Internationalization from Day One
ArgenGaming supports English and Spanish through next-intl. I set this up from the start rather than retrofitting it later, which saved a lot of pain.
Every user-facing string goes through the translation system. Prices display in the user's local currency. Dates follow locale conventions. The URL structure uses language prefixes (/en/, /es/).
// Middleware handles locale detection and routing
import createMiddleware from "next-intl/middleware";
export default createMiddleware({
locales: ["en", "es"],
defaultLocale: "en",
localeDetection: true,
});Setting up i18n early is one of those things that doesn't feel urgent but becomes a nightmare if you try to add it after you already have 200+ pages of hardcoded strings.
The Admin Panel
Running a marketplace means dealing with disputes, verifying users, and monitoring transactions. The admin panel covers all of that:
- Order management with full status history and audit trails
- User verification queue for reviewing document uploads
- Transaction monitoring with flags for suspicious activity
- Payout management for processing seller withdrawals
Every admin action gets logged with who did it and when. If a moderator overrides a dispute, there's a record of it. This matters both for internal accountability and for cases where users dispute decisions.
What I Learned
A few things that stuck with me after building this:
- Start with i18n, not later. Adding translations to an existing app with hundreds of components is brutal. Doing it from day one costs almost nothing extra.

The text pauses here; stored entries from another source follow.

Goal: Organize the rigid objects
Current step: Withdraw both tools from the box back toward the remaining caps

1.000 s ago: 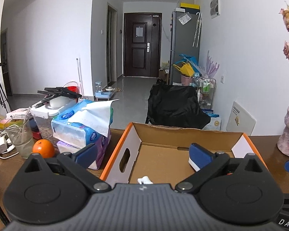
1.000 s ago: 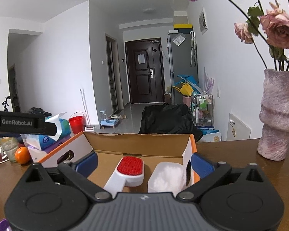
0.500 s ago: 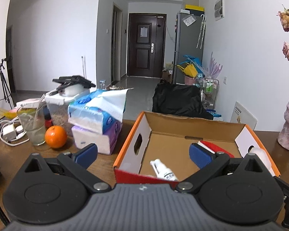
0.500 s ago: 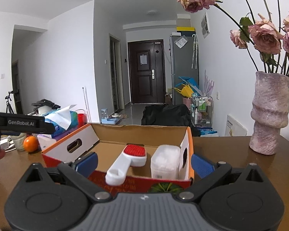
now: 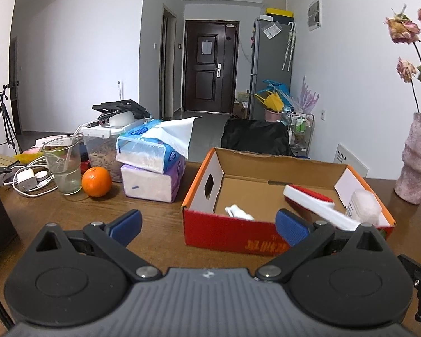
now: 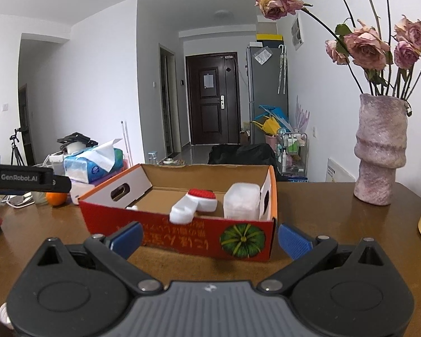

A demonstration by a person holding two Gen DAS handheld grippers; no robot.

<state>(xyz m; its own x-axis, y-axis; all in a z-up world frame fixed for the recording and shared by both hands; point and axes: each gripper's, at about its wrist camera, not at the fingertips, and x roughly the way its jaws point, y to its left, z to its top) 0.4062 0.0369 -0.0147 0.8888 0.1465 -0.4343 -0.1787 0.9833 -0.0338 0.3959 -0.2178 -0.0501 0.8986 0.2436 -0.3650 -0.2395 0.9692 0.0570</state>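
Right wrist view: red-and-orange open cardboard box (image 6: 182, 233) on brown wooden tabletop (image 6: 322, 219), holding red-and-white plastic brush (image 6: 195, 203) and translucent white container (image 6: 242, 200); right claw (image 6: 209, 236) and left claw (image 5: 207, 223) both held wide, empty; stowing judged complete, further item to be sought.

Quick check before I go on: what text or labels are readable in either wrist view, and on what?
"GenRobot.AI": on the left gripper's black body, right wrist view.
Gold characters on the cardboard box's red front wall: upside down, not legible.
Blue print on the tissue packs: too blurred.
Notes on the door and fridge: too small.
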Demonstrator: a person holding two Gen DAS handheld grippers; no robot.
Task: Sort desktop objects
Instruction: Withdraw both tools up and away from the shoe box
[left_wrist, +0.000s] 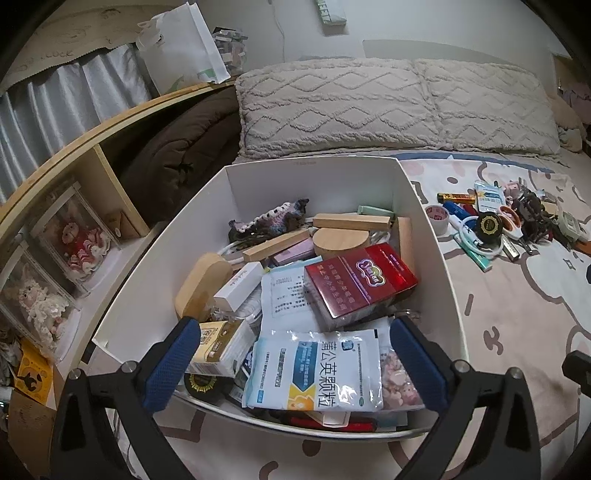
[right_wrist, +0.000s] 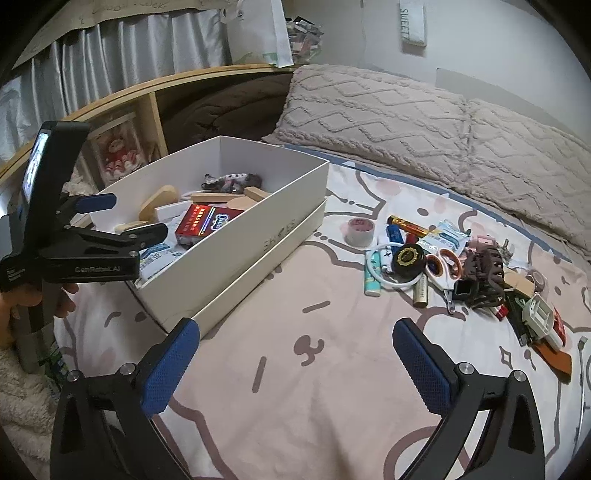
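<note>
Grippers first, nearest the lenses. Left gripper: jaws spread wide, nothing between the blue pads, poised above the near end of the white box, presumably so as to stay clear of the heap inside. Right gripper: jaws equally far apart and empty, hanging over bare patterned bedsheet, angled toward the loose pile as though lined up for the next pick.

Directly under the left claw: blue-and-white medicine sachet lying flat on top, small yellow carton just beside it. Further in: red packet tilted across folded papers, wooden blocks and a crocheted piece pushed against the far wall. Looks like the collecting bin, already well filled.

Beyond the right claw, well apart from the box: unsorted cluster on the sheet, with tape roll, battery, round black tin, orange-handled scissors and brown hair claw touching or overlapping, apparently dumped together to await sorting. Farthest back: two textured pillows against the wall.
</note>
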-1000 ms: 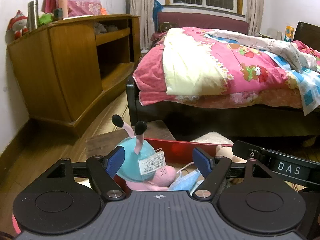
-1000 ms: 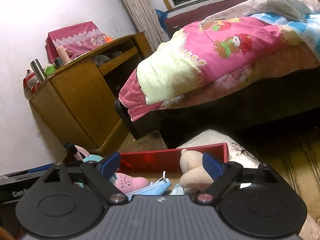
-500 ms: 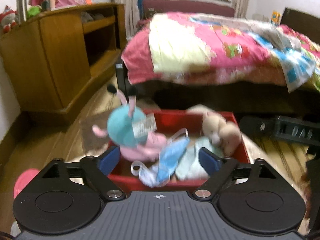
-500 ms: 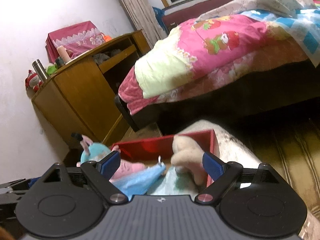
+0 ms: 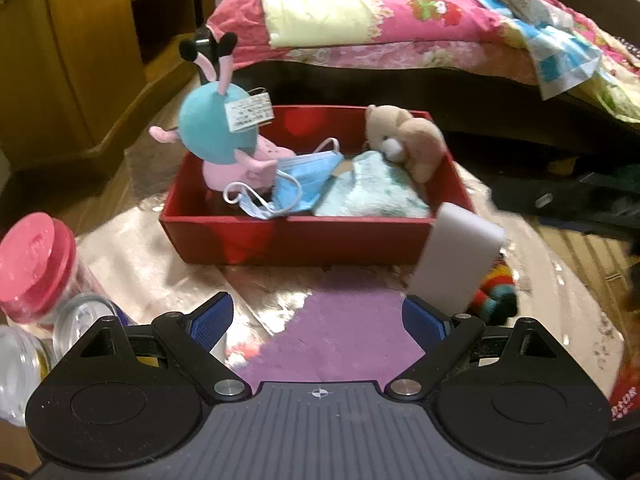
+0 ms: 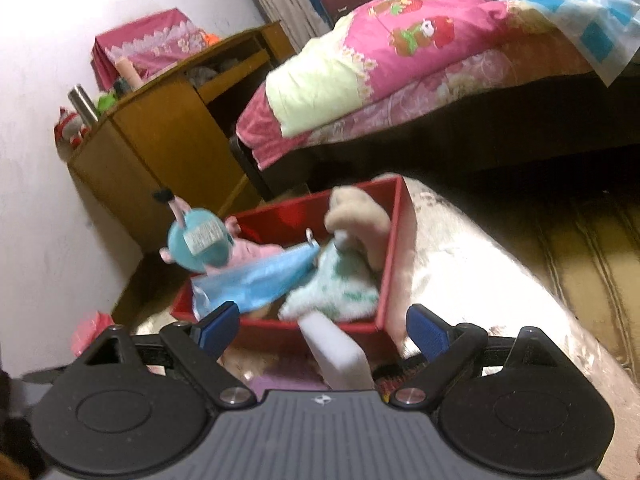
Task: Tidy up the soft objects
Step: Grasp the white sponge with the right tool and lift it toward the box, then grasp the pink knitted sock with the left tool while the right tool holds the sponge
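So the red box [image 5: 304,240] already holds the blue-headed plush [image 5: 218,132], a face mask [image 5: 298,184], a mint fluffy cloth [image 5: 372,192] and a tan teddy [image 5: 408,136]. Still out on the counter [image 5: 132,248]: a white sponge block [image 5: 456,260], leaning upright at the box's near right corner. Left tongs [image 5: 318,316] are spread wide, nothing between them; right tongs [image 6: 322,326] are spread too, with the sponge in the gap, apparently unpinched. It probably weighs nothing and squishes, so I'd pinch its flat faces mid-block, gently.
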The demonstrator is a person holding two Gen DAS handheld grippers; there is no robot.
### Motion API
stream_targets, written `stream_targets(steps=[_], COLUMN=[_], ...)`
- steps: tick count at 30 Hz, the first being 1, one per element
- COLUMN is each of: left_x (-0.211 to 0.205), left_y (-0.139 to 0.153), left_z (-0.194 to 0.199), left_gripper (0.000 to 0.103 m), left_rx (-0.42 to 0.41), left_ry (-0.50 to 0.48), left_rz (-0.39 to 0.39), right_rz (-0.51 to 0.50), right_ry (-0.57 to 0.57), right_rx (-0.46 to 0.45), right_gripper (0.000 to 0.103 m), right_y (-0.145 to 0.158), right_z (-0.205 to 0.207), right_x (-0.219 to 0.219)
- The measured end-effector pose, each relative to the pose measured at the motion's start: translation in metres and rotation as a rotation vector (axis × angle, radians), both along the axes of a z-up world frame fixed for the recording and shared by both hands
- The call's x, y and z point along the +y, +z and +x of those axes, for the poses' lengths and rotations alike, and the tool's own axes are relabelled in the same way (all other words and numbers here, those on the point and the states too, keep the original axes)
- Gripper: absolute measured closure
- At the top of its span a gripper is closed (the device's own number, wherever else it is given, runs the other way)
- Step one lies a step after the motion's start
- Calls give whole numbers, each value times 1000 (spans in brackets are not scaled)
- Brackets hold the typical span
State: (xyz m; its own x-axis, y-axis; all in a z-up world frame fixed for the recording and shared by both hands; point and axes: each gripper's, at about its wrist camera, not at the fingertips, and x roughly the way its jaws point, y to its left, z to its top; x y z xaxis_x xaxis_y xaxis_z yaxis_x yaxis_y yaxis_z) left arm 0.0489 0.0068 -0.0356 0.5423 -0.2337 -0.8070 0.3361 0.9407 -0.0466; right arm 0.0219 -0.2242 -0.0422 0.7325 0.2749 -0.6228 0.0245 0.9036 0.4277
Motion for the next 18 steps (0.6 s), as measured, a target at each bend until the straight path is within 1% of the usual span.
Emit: stream_targets(steps=[4, 9, 12, 15, 18], left_x=[3, 1, 4, 4, 4], left_y=[2, -2, -2, -3, -6], left_z=[-8, -8, -6, -5, -6], left_gripper=[14, 14, 14, 14, 14], left_rx=[19, 29, 47, 58, 60], left_ry=[0, -8, 5, 6, -2], left_rz=[-42, -28, -52, -65, -53], right_rz=[-49, -56, -69, -47, -12], right_ry=[26, 27, 24, 9, -6], right_rx=[57, 117, 142, 173, 195], right_gripper=[38, 38, 38, 38, 38], right_y=[-16, -31, -38, -48, -58], right_z=[6, 12, 16, 24, 34], right_x=[7, 15, 23, 29, 31])
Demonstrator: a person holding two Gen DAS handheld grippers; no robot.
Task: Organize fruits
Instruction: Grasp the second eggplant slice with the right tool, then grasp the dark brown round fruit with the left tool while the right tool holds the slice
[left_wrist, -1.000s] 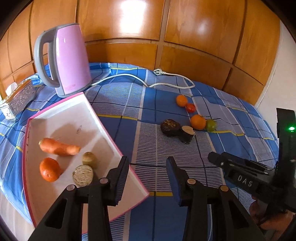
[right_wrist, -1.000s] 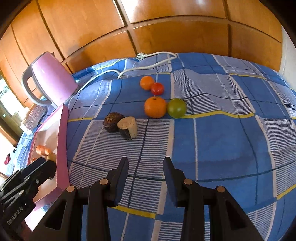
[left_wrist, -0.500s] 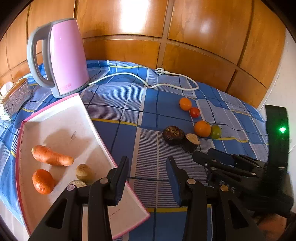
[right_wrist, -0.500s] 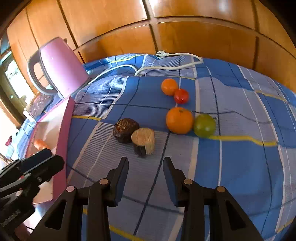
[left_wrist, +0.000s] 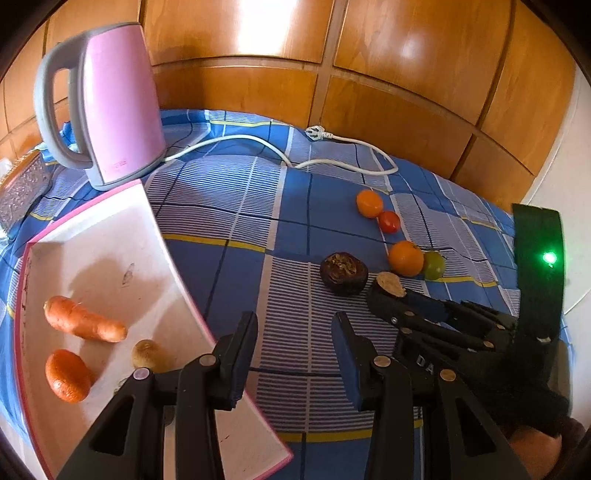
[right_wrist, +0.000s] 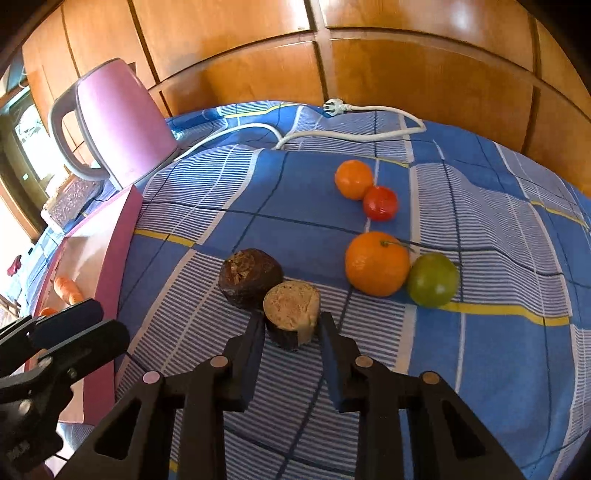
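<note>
My right gripper (right_wrist: 291, 325) is open, its fingers on either side of a cut dark fruit half with tan flesh (right_wrist: 293, 312); it also shows in the left wrist view (left_wrist: 388, 286). A second dark fruit half (right_wrist: 249, 277) lies touching it on the left. A large orange (right_wrist: 376, 264), a green fruit (right_wrist: 432, 278), a small orange (right_wrist: 352, 179) and a red tomato (right_wrist: 380, 203) lie beyond. My left gripper (left_wrist: 295, 328) is open and empty over the cloth by the white pink-rimmed tray (left_wrist: 110, 236), which holds a carrot (left_wrist: 83, 325), an orange (left_wrist: 66, 374) and a small brown fruit (left_wrist: 146, 352).
A pink kettle (left_wrist: 107, 107) stands behind the tray, its white cord (left_wrist: 343, 166) trailing across the blue checked cloth. A patterned glass box (left_wrist: 22, 184) sits at the far left. Wooden panels form the back wall.
My right gripper has moved forward to the cut fruit half, which now sits between its fingers. My left gripper has shifted slightly forward and right along the tray edge.
</note>
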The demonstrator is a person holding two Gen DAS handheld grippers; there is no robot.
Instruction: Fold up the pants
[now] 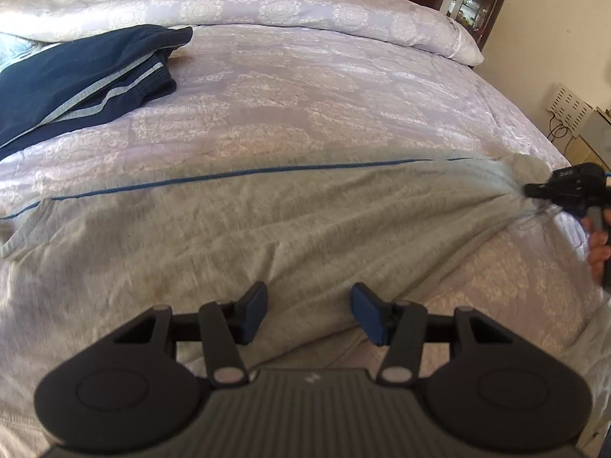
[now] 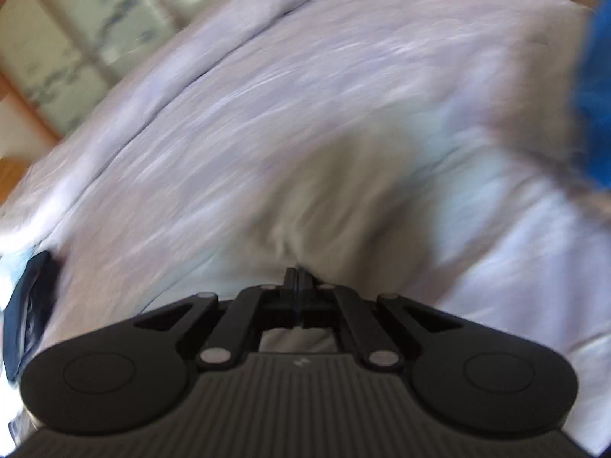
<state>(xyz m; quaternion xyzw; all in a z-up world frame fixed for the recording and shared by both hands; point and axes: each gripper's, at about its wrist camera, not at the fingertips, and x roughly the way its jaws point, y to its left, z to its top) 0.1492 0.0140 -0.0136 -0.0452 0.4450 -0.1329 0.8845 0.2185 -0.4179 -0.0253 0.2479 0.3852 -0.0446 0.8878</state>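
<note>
Grey pants (image 1: 267, 221) with a thin blue side stripe lie stretched across the lavender bedspread (image 1: 305, 87). My left gripper (image 1: 309, 313) is open, its blue pads just above the near edge of the pants, holding nothing. My right gripper (image 2: 297, 273) is shut on the grey pants (image 2: 343, 198), pinching a bunched end of the fabric. In the left wrist view the right gripper (image 1: 529, 191) is at the far right, gripping the pants' right end, which puckers toward it. The right wrist view is motion-blurred.
Folded navy pants (image 1: 76, 84) with grey stripes lie at the bed's back left; they show as a dark shape in the right wrist view (image 2: 26, 320). A rolled quilt (image 1: 267, 7) lies along the headboard. A wall and small cabinet (image 1: 588, 129) stand right of the bed.
</note>
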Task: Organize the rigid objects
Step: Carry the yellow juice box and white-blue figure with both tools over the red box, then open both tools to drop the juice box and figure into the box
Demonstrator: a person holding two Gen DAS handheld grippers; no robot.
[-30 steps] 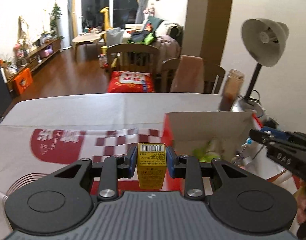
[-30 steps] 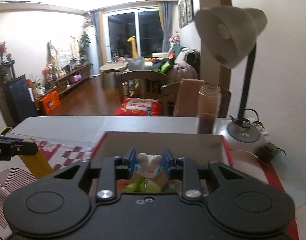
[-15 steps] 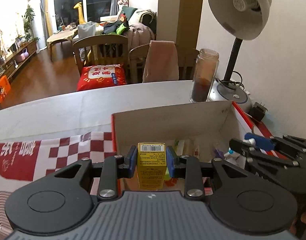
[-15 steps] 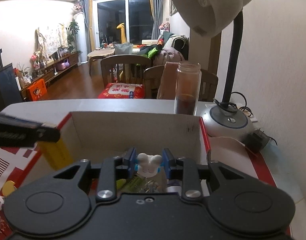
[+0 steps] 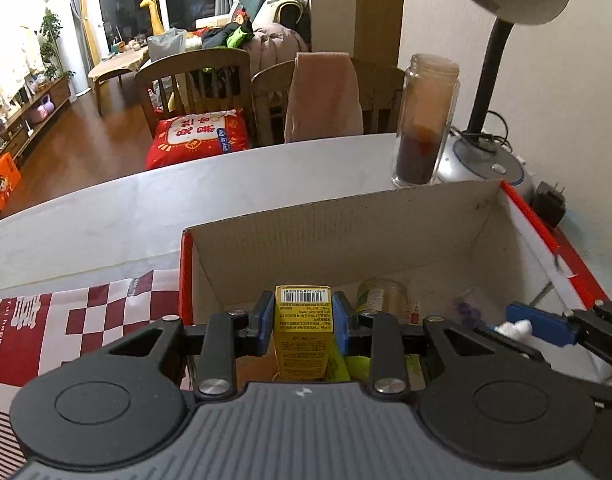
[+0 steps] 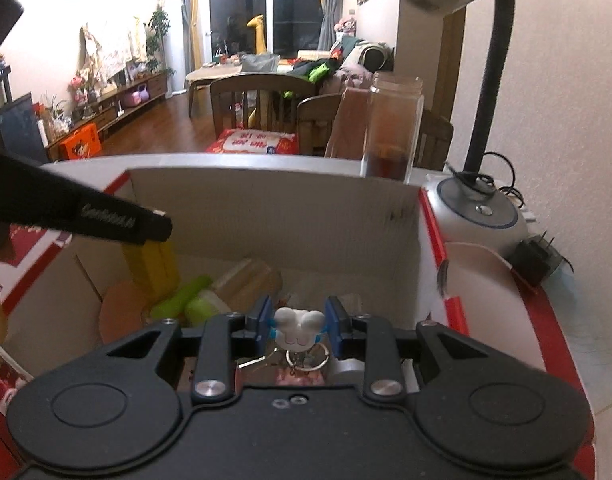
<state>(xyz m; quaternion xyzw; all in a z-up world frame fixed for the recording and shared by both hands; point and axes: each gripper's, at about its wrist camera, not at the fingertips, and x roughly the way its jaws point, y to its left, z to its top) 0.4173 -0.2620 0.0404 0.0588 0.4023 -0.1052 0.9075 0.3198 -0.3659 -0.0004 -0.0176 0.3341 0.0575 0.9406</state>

- Payment webhooks are the real product. The checkout flow is maybe 20% of the payment work. The other 80% is handling every edge case that webhooks throw at you: retries, out-of-order events, partial payments, and provider downtime.
- Fraud prevention is an arms race. Every time you block one pattern, people find another way. Layering multiple signals (IP reputation, verification level, transaction velocity) works better than any single check.
- Redis makes Socket.io production-ready. Without the Redis adapter, you're stuck on a single server instance. With it, horizontal scaling just works.
- Keep your framework up to date. React2Shell was a wake-up call. A CVSS 10.0 RCE in React Server Components meant I had to drop everything and migrate from Next.js 14 to 15. Having good test coverage and a clean codebase made that migration survivable, but it still wasn't fun.
The Stack
For reference, here's the full tech stack:
- Frontend: Next.js 15, React 19, TypeScript, Tailwind, Zustand, Framer Motion
- Backend: PostgreSQL, Prisma ORM (49+ models), NextAuth.js
- Real-time: Socket.io with Redis adapter (Upstash)
- Payments: Triple A, CoinPayments, KamiPay, Tazapay
- Storage: Supabase
- Communication: Intercom, Mailgun, Twilio, Discord webhooks
- Security: IPQS fraud detection
- i18n: next-intl (English, Spanish)
- Monitoring: Vercel Analytics, Google Analytics, Meta Pixel
- Deployment: Vercel, AWS EC2
You can check it out at argengaming.com.